Problem requirements:
Should a line in the entries below contain "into", return that line.

********

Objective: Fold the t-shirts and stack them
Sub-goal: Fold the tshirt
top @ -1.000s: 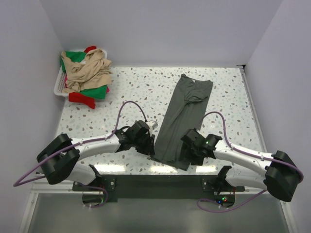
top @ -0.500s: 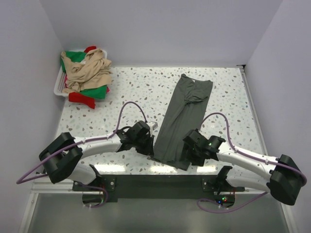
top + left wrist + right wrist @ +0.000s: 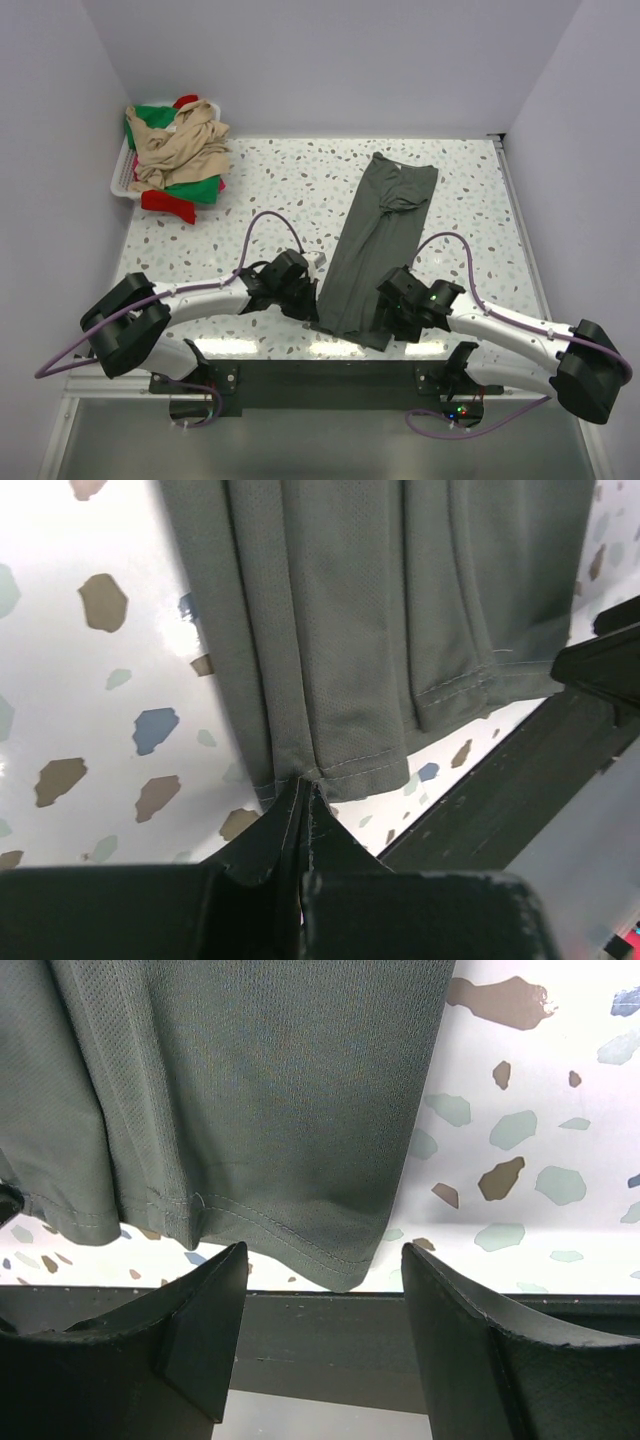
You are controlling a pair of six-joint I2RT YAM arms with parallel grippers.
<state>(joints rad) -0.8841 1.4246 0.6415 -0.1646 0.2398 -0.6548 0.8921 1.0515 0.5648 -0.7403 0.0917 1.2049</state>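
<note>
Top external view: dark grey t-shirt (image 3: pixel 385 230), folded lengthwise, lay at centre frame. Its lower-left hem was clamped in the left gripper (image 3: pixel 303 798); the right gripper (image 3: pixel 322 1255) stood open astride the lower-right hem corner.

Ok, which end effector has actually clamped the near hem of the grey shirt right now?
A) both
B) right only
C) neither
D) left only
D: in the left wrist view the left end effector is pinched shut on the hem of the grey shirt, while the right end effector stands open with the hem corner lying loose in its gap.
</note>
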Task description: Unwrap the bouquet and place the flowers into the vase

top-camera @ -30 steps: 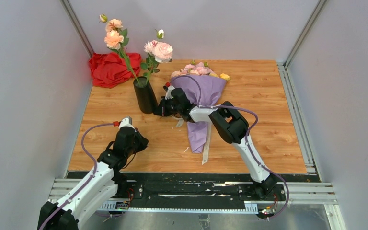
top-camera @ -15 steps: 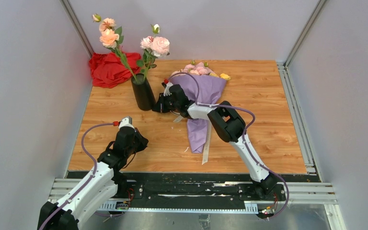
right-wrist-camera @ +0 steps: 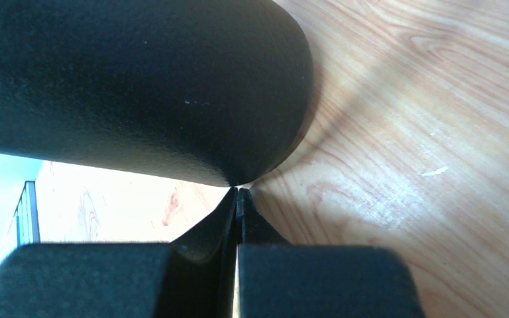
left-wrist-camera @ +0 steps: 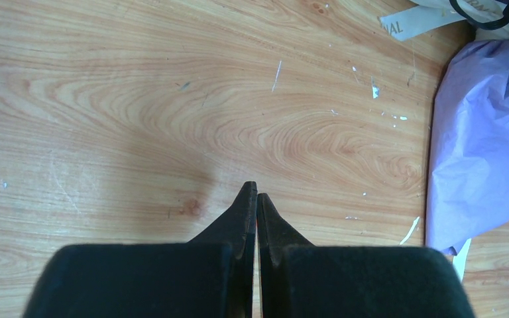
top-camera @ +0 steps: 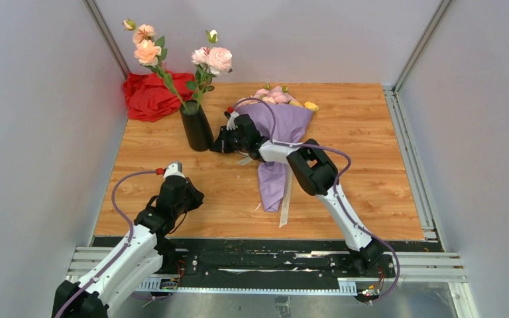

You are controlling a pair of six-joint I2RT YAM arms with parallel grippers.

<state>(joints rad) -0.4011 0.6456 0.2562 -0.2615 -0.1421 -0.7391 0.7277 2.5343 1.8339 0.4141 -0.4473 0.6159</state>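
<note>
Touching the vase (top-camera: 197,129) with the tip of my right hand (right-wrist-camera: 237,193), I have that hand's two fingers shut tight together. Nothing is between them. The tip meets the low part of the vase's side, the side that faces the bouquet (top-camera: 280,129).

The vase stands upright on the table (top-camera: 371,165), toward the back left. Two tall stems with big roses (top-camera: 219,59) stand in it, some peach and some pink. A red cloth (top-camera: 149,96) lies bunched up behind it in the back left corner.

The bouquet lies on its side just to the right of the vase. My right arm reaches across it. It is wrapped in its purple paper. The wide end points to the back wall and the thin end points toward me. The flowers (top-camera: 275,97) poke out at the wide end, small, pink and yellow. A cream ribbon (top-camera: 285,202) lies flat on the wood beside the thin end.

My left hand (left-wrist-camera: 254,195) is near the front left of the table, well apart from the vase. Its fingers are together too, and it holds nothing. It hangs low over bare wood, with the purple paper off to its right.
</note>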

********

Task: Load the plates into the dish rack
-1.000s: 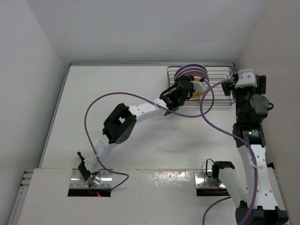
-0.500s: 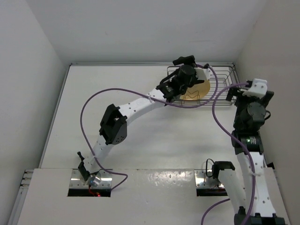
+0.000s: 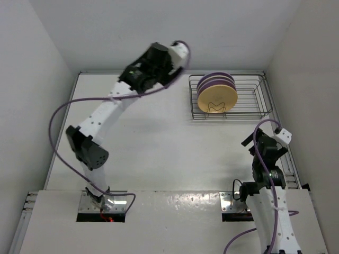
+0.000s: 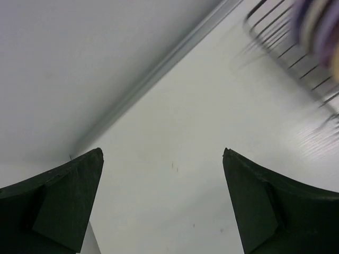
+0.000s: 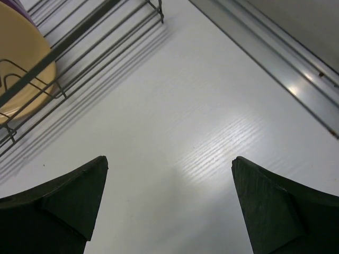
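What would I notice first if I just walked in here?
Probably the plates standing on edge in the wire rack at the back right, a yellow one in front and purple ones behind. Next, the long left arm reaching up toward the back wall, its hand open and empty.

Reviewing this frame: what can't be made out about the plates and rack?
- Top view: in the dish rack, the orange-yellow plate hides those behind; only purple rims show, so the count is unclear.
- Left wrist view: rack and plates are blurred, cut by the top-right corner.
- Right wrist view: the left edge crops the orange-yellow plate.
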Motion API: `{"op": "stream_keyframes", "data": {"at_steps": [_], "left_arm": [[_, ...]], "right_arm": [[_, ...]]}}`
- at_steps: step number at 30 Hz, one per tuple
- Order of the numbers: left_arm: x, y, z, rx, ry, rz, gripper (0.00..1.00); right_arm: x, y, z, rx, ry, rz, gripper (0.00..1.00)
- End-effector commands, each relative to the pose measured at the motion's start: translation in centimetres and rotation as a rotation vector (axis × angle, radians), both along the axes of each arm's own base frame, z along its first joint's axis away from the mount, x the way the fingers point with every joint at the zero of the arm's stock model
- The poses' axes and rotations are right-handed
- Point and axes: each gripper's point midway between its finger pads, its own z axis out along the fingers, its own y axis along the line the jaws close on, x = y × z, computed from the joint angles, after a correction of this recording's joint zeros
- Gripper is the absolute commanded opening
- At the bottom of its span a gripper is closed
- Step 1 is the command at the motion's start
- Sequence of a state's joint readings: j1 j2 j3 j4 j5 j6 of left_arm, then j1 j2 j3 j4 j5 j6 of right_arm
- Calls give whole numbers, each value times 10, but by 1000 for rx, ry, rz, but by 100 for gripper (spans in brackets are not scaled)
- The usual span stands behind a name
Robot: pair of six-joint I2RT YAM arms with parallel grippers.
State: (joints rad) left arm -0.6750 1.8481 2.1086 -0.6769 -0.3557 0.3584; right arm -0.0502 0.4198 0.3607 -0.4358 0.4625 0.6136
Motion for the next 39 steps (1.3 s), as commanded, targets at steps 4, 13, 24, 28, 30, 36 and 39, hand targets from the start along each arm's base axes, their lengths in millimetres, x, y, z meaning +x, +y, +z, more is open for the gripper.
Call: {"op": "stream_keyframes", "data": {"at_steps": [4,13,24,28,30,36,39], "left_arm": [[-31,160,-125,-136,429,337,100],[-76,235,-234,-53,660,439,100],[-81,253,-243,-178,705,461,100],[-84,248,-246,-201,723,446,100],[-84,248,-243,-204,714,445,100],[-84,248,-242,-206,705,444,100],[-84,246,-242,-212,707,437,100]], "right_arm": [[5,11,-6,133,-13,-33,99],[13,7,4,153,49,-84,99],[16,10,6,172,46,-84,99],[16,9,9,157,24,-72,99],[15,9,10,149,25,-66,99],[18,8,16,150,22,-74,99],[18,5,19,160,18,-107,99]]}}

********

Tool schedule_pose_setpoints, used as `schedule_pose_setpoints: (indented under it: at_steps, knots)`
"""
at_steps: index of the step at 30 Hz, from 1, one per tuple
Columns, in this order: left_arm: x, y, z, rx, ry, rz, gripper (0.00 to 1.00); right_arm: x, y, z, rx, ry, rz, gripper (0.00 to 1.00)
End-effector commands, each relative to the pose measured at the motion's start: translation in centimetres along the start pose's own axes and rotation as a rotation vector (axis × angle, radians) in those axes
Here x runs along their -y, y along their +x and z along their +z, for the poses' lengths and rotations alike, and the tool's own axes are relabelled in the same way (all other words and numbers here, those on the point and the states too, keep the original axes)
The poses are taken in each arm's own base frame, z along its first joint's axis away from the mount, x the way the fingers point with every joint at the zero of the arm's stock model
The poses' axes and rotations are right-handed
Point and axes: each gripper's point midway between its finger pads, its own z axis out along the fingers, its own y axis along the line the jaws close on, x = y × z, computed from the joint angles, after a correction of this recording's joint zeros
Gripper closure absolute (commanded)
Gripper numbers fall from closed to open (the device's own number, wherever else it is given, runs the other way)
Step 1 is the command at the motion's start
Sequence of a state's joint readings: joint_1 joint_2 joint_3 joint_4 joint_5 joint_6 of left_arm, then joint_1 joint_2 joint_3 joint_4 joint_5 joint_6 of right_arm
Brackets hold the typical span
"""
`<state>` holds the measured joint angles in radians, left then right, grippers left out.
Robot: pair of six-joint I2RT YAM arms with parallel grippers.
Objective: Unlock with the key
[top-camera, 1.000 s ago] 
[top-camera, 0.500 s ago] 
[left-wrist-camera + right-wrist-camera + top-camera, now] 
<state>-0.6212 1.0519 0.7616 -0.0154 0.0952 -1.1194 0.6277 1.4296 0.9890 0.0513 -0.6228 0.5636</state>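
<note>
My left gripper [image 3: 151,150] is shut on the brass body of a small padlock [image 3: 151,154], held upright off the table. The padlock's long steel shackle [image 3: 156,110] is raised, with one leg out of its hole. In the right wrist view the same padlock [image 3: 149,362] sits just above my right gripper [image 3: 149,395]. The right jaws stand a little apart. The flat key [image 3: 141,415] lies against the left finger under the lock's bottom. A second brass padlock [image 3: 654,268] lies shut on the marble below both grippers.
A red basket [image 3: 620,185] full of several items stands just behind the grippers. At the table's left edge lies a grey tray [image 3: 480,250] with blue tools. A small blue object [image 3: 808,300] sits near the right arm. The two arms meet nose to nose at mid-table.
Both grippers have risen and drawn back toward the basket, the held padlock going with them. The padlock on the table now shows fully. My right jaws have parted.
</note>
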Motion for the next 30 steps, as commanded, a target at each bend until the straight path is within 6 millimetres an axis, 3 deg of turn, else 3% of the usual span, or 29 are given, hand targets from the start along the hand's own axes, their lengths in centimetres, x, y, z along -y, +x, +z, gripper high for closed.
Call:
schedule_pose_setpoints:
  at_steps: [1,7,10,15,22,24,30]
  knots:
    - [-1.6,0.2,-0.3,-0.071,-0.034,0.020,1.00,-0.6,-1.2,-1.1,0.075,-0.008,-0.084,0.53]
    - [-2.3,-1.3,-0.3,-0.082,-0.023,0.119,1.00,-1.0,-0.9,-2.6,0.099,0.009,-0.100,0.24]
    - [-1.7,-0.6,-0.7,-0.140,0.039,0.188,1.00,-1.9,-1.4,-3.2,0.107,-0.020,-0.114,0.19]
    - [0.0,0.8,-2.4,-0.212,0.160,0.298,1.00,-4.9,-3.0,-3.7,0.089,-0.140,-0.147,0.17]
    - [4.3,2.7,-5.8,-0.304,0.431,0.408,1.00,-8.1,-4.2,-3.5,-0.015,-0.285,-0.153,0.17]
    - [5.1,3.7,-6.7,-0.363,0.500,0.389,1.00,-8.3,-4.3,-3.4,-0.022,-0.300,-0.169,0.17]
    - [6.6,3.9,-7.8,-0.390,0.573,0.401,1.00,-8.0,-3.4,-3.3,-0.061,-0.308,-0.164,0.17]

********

Answer box:
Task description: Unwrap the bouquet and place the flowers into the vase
Task: Load the plates into the dish rack

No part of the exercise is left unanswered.